# Finally here! Atelopus hoogmoedi :)



## Tehanu (Nov 12, 2006)

*Finally here! Atelopus, Harlequin Toads! *

Shameless pics to be honest 

It's been a lonnnng wait for these little boys to arrive. I have 4 (likely all boys) of _Atelopus hoogmoedi_, "Hoogmoed's Harlequin Toads" they're around 3cm each, they originate from Brownsberg National Park in Suriname (some lovely pics and vids on the web).

Depending on how things go with these chaps I hope to eventually go and pick up some ladies in an epic search at DutchRana :2thumb: The collectors locate the toads by following calls, so of course, most found are males.

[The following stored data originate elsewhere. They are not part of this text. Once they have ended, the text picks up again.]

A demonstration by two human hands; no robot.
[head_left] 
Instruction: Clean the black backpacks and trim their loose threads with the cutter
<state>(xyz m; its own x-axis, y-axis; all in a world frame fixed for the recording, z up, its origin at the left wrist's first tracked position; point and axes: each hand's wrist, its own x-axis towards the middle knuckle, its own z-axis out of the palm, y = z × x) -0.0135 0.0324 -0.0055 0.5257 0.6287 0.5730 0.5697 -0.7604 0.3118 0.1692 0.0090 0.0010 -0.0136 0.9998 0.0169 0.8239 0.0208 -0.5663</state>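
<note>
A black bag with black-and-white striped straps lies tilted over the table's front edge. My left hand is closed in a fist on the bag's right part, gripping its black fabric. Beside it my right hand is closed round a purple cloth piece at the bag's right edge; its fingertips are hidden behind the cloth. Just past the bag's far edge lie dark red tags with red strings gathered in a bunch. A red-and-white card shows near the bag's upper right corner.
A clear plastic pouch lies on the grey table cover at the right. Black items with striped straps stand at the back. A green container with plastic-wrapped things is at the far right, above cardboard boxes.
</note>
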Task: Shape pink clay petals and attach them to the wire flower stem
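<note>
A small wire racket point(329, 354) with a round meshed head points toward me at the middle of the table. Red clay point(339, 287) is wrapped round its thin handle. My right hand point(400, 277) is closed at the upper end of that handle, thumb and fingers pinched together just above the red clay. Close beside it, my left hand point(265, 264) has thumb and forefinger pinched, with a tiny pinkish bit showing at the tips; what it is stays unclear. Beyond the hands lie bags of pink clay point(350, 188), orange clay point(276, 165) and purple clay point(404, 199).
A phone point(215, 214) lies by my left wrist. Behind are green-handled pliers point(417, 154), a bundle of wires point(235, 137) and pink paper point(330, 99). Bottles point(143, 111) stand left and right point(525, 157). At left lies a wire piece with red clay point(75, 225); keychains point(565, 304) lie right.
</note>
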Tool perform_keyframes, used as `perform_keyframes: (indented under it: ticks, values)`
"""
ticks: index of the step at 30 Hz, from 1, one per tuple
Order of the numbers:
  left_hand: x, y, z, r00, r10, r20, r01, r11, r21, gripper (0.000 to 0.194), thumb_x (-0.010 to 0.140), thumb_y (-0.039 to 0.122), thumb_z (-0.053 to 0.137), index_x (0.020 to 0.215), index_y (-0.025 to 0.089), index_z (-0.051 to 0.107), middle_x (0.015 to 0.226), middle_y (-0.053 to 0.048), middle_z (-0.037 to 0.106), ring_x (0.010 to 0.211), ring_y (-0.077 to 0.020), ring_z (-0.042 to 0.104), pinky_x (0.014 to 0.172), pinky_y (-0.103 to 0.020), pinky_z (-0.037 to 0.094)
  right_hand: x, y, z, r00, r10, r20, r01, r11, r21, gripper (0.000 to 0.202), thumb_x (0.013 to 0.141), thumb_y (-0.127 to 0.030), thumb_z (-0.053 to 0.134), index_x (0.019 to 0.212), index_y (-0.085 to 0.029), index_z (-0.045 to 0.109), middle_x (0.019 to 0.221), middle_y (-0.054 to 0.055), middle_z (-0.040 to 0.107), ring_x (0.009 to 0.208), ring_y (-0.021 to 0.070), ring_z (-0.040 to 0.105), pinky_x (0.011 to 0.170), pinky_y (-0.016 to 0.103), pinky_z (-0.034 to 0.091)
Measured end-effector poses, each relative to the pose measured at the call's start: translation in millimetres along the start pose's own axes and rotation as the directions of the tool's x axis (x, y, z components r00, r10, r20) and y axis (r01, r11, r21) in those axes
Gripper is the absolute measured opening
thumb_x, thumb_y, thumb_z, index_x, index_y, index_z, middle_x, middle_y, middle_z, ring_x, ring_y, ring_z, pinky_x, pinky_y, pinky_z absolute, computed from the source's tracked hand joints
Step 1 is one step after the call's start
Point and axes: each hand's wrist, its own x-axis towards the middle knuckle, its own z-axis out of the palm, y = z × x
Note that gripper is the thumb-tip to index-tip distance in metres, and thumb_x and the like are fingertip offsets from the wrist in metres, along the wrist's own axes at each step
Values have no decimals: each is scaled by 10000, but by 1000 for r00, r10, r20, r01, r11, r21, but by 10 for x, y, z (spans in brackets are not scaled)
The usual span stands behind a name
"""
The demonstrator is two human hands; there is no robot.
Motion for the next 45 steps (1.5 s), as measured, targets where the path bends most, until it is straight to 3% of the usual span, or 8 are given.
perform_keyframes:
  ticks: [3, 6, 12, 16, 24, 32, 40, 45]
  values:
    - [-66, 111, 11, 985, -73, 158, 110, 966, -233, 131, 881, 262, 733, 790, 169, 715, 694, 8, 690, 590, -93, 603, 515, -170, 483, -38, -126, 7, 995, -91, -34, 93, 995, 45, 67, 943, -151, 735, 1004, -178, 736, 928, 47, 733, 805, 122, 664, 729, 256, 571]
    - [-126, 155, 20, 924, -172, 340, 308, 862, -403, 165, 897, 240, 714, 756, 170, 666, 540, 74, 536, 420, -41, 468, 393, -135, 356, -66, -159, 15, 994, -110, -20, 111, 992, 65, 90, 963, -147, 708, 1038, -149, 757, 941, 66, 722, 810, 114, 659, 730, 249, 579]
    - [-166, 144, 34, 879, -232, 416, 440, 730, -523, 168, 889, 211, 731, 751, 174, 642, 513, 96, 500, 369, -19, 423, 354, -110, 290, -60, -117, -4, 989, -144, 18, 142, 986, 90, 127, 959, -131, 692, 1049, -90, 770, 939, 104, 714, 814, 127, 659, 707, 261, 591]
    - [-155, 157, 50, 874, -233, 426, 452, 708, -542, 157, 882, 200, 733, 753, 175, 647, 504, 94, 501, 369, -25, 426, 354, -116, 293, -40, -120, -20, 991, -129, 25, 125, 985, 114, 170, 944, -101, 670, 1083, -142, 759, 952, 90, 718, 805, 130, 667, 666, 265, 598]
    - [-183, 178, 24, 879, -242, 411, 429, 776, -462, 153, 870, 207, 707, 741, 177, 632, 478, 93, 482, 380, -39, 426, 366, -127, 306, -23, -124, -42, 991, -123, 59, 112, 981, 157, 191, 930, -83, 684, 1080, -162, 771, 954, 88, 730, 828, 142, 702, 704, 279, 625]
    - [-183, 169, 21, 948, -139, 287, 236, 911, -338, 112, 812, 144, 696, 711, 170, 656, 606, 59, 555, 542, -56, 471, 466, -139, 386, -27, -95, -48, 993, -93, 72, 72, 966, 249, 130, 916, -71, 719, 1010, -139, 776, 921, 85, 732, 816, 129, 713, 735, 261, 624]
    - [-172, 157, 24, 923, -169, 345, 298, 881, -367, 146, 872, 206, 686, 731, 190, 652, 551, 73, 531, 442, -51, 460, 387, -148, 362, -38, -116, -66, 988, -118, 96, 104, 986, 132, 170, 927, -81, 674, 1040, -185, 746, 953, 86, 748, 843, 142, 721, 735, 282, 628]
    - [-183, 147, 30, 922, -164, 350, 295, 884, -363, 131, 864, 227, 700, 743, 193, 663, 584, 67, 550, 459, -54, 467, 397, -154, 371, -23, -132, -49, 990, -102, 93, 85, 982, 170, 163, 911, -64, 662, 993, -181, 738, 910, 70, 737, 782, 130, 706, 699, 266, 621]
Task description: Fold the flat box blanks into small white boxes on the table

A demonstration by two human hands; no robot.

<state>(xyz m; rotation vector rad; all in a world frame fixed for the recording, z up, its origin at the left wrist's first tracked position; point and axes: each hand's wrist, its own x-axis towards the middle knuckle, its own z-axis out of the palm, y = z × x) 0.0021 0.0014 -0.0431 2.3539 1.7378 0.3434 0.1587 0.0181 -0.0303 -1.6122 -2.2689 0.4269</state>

They live by moderately flowing creeks and waterfalls and "roost" on large leaves up to a metre from the ground overnight avoiding flooding and hopefully snakes!
They have an adorable little trilling call and break me out in fits of grinning everytime 

Some of you might remember the waving golden toad at the end of Life In Cold Blood, those were _Atelopus zeteki_, which came from higher altitude areas where Chytridiomycosis and habitat destruction led to their extinction in the wild.
These guys are in the same Genus but are luckily currently not threatened by Chytrid or really habitat loss as they come from one of the most pristine areas of lowland rainforest in the world. 

I hope you enjoy them as much as me!!!













































Thanks for looking!
Cheers
Lotte***


----------



## andaroo (Nov 14, 2008)

:flrt::flrt::flrt:
They are *gorgeous!* 
Their patterns are so pretty and their yellow bellies and eyes are just adorable!:2thumb:


----------



## chondro13 (Aug 18, 2008)

Lotte!!!! my jealousy has no limits!! :mf_dribble:

beautiful!! what kinda setup you got for these fellas? 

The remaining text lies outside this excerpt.